In the following I'm using an MSP430F20.. as an example. Results should be identical or similar for most MSP430s, BUT check the data sheet for the part you are using!!! YMMV.
Most (not all) MSP430's have a 1.8 - 3.6 Volt operating Vdd range.
Vdd is the absolute maximum operating voltage. Absolute maximum non operating voltage is typically 4.1 V.
If you want full rated clock operation you'll need a voltage near to 3.6V. As an example only, figure 1 page 20 in http://focus.ti.com/lit/ds/symlink/msp430f2011.pdf shows that you require Vdd >= 3.3 V and <= 3.6 V for full speed operation.
Below 3.3V, max allowed clock speed drops linearly with supply voltage down to 2.2V min for programming or 1.8V min for operation.
If a LiFePO4 cell is moderately heavily loaded it will deliver most of its capacity above 3.0V. A MSP430 processor can be run at about 70% of rated maximum clock speed at this voltage.
Maximum voltage: A LiFePO4 has a maximum safe fully charged voltage of 3.6 Volt. It is possible but immensely unwise to charge them above this. Notionally a LiFePO4 may thus have a terminal voltage in excess of the MSP430 max operating voltage but this is extremely unlikely to occur or to matter in practice. If you wanted to be completely certain a shunt regulator could be used to bleed the small "tail" of voltage above 3.6V after the battery had been fully charged.

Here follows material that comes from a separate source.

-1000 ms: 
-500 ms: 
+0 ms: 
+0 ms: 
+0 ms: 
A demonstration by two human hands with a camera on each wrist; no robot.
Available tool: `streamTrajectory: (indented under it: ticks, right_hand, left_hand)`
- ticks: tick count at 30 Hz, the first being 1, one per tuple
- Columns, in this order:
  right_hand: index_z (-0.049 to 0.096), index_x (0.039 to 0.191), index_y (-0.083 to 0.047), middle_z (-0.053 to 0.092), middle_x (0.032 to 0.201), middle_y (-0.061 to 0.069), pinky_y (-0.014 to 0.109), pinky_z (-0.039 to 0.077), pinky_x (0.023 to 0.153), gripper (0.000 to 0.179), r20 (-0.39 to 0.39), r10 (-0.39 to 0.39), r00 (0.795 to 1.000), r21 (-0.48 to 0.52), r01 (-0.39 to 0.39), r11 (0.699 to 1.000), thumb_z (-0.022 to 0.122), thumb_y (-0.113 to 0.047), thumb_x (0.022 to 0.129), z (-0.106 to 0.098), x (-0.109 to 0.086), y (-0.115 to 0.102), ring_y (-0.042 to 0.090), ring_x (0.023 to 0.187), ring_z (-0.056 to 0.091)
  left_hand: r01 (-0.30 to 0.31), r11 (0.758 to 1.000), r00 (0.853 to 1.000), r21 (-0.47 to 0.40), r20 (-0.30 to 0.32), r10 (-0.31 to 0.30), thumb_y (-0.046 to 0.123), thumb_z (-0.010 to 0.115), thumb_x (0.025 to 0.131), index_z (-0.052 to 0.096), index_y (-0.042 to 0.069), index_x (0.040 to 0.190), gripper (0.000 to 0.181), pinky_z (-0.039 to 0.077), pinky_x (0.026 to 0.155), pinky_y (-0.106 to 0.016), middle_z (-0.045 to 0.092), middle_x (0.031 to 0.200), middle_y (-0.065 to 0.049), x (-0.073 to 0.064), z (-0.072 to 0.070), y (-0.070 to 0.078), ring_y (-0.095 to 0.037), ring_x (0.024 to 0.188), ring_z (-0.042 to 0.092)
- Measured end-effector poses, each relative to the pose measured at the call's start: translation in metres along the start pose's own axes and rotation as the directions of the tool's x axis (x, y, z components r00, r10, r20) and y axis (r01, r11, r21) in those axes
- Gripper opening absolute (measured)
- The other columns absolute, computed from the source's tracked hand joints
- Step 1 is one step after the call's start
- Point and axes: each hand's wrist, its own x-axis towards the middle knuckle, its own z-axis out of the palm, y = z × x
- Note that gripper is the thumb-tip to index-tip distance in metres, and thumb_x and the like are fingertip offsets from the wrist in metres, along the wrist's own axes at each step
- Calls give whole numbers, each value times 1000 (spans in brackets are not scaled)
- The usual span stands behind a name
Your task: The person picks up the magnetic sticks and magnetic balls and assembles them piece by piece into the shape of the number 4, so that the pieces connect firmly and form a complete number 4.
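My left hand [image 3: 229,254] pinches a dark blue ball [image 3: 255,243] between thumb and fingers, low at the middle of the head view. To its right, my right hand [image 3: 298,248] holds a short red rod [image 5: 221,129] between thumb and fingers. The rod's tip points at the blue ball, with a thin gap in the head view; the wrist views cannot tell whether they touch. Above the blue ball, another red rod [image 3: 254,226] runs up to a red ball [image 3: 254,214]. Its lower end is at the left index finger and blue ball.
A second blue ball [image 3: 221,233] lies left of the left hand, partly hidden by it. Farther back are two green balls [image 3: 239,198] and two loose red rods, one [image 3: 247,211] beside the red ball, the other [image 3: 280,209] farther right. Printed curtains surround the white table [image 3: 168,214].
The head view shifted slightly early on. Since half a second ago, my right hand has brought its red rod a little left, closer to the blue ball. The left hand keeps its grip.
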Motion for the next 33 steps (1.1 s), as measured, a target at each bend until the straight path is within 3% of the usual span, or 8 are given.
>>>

Minimum voltage: As above, the processor needs >= 3.3V for full speed operation. A lightly loaded liFePO4 (say loaded at no more than 10 hour discharge rate = C/10) will deliver almost all its energy at >= 3.3V. As loading increases terminal voltage falls for a given % of discharge. eg at C (1 hour rate) it would typically drop below 3.3V with around 80% of its capacity remaining.
A LiFePO4 will still be well above 1.8V or 2.2V when safely fully discharged.
if a LiFePO4 cell is used to directly power an MSP430, maximum voltage will be safe for most purposes and protection could be provided against battery overcharging.
If the battery is lightly loaded (C/10 or less) then the processor can be run at full speed for the whole of the battery life.
If the processor shares the battery with a device that loads it heavily (eg a motor or heater or ...) then reduced maximum processor speed will be required.
If both full speed operation and greater than C/10 battery discharge rate is required then a boost converter is required to maintain Vdd voltage.
If the controller is crystal controlled and if a supply independent ADC reference is available then operation directly from a LiFePO4 cell seems entirely acceptable.